MTA officials declined to comment on Patafio’s recollection of his conversations with Jens.
Very few of the employees who work at the East New York depot have been alerted to the asbestos issue. Several bus operators told The News that they had never heard about the problem.
“Don’t nobody know nothing,” said one bus operator on Sunday. “The operators don’t know about the asbestos. The guys that work in the garage, I just called them, they weren’t told about it.

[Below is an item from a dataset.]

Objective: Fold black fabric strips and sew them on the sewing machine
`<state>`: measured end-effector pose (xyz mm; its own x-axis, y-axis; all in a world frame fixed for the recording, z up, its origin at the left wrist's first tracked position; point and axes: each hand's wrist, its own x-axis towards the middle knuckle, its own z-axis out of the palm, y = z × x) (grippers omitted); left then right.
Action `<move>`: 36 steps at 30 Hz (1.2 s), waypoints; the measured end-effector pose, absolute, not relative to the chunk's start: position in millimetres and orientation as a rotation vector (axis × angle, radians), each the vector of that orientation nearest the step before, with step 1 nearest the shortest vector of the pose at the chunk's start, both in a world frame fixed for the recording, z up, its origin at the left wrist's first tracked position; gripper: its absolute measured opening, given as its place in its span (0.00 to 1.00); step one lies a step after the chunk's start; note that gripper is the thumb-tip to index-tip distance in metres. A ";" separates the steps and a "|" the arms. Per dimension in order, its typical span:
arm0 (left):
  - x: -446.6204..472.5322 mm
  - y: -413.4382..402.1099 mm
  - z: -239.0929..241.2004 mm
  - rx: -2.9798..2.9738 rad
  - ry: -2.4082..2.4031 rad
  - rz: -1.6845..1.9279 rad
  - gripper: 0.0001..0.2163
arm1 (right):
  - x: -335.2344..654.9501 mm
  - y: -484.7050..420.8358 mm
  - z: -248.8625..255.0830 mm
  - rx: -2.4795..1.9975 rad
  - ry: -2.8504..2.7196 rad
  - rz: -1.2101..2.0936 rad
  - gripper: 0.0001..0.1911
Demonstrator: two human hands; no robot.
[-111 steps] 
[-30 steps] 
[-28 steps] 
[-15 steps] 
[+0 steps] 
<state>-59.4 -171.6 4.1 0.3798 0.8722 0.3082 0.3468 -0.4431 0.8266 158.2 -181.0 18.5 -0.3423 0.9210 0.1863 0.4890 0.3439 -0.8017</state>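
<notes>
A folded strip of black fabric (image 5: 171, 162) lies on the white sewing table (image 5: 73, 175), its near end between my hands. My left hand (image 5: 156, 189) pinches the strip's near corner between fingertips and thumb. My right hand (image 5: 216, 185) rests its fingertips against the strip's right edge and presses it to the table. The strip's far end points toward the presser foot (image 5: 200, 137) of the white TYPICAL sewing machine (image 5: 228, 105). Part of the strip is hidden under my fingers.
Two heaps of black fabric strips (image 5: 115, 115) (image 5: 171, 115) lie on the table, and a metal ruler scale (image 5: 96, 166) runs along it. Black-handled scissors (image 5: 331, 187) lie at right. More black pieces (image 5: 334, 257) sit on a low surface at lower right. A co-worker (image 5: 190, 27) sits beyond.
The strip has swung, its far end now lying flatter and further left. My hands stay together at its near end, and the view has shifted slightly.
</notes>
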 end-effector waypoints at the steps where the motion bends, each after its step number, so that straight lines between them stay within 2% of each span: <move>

They don’t give a s--t about us.”
One high-ranking MTA employee told The News that all of the employees in the depot should receive medical screenings.
“What they need to do is a health monitoring program similar to the 9/11 program,” the official said. “They need to put all employees who were possibly exposed in a program that involves screenings and respiratory tests. That’s what the regulations call for.”
Brooklyn Borough President Eric Adams accused MTA officials of sitting on their hands while a potential health crisis broke out under their watch.
“This negligence cannot continue,” Adams said. “First it was dirty diesel buses polluting the air, now it’s dirty cloths on air vents exposing workers to asbestos.”